• Goal of the exercise
In the material below, some lines carry "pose". Copy each such line.

• Recorded data
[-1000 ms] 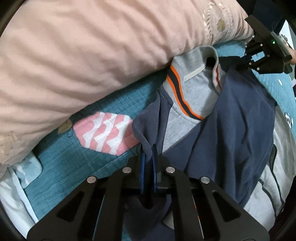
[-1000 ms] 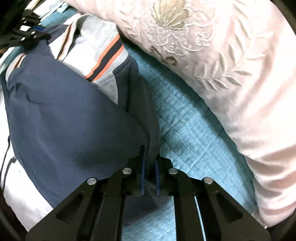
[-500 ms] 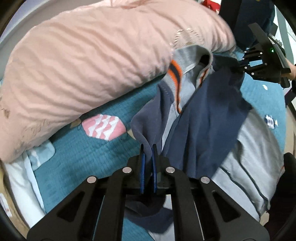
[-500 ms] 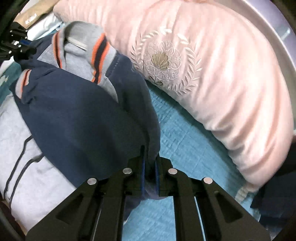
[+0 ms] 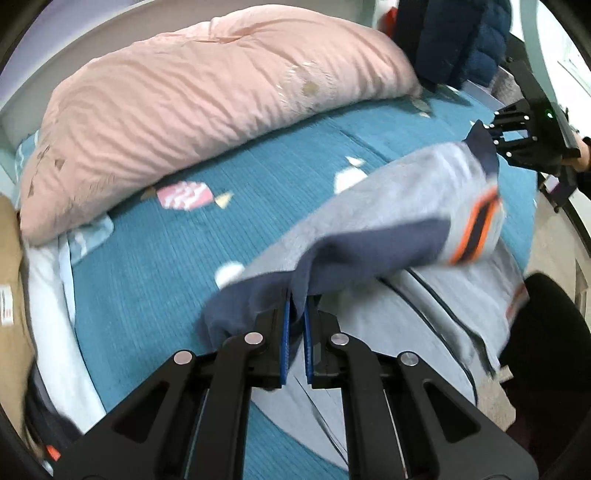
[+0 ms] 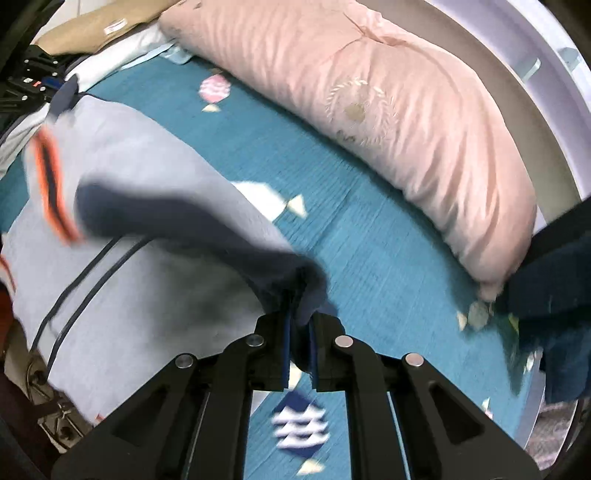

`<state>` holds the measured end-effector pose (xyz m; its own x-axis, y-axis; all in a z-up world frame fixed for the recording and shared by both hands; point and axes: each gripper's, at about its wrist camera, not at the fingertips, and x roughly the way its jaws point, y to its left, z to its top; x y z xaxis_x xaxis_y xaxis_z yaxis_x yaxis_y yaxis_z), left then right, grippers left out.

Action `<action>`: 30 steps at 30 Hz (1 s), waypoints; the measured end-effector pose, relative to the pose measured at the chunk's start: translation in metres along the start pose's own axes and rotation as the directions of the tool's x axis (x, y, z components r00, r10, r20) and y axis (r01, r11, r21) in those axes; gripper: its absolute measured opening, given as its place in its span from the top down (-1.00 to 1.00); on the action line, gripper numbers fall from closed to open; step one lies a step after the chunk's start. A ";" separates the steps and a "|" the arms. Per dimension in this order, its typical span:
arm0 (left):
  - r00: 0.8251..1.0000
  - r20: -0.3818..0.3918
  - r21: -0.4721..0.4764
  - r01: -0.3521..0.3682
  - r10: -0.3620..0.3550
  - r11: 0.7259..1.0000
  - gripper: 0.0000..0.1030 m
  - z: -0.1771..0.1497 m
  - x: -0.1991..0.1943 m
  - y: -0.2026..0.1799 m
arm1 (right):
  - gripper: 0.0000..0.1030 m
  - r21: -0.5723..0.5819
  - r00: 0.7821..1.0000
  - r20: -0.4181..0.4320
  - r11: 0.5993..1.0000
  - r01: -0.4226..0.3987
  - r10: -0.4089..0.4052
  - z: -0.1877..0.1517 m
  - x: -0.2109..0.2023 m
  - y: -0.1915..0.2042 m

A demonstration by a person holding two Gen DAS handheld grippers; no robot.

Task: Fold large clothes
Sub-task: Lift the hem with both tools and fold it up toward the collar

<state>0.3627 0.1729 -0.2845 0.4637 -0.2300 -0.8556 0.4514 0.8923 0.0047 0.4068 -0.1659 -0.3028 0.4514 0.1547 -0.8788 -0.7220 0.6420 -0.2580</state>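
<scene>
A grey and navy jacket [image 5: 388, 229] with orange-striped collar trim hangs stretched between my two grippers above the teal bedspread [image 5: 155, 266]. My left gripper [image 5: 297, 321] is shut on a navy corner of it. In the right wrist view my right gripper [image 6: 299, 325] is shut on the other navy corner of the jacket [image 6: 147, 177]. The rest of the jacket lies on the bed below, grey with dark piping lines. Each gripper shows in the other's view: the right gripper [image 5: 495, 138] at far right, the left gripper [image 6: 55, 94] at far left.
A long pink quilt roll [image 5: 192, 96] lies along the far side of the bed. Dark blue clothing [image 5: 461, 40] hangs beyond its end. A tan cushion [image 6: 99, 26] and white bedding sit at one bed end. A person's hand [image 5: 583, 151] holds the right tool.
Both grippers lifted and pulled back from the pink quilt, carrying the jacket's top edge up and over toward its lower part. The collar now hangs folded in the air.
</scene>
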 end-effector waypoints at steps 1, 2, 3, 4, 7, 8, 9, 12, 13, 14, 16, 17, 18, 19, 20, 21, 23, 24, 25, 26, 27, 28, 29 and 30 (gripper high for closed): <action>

• Task output
`<state>` holds the measured end-effector pose (xyz m; its own x-axis, y-axis; all in a z-up world frame fixed for the recording and shared by both hands; point and axes: each gripper's, at about its wrist camera, not at the fingertips, and x roughly the way its jaws point, y to its left, z to its top; x y z xaxis_x xaxis_y xaxis_z yaxis_x yaxis_y yaxis_z), left then right, grippers left out.
Action `<action>`: 30 steps at 30 Hz (1 s), waypoints; the measured end-effector pose, relative to the pose measured at the chunk's start: translation in metres along the start pose's own axes and rotation as the directions of the tool's x axis (x, y, z components r00, r10, r20) and y axis (r01, r11, r21) in those axes; gripper: its absolute measured opening, given as its place in its span from the top down (-1.00 to 1.00); on the action line, gripper numbers fall from closed to open; step one lies a step after the chunk's start. A ";" separates the steps and a "|" the arms. Per dimension in this order, its typical span:

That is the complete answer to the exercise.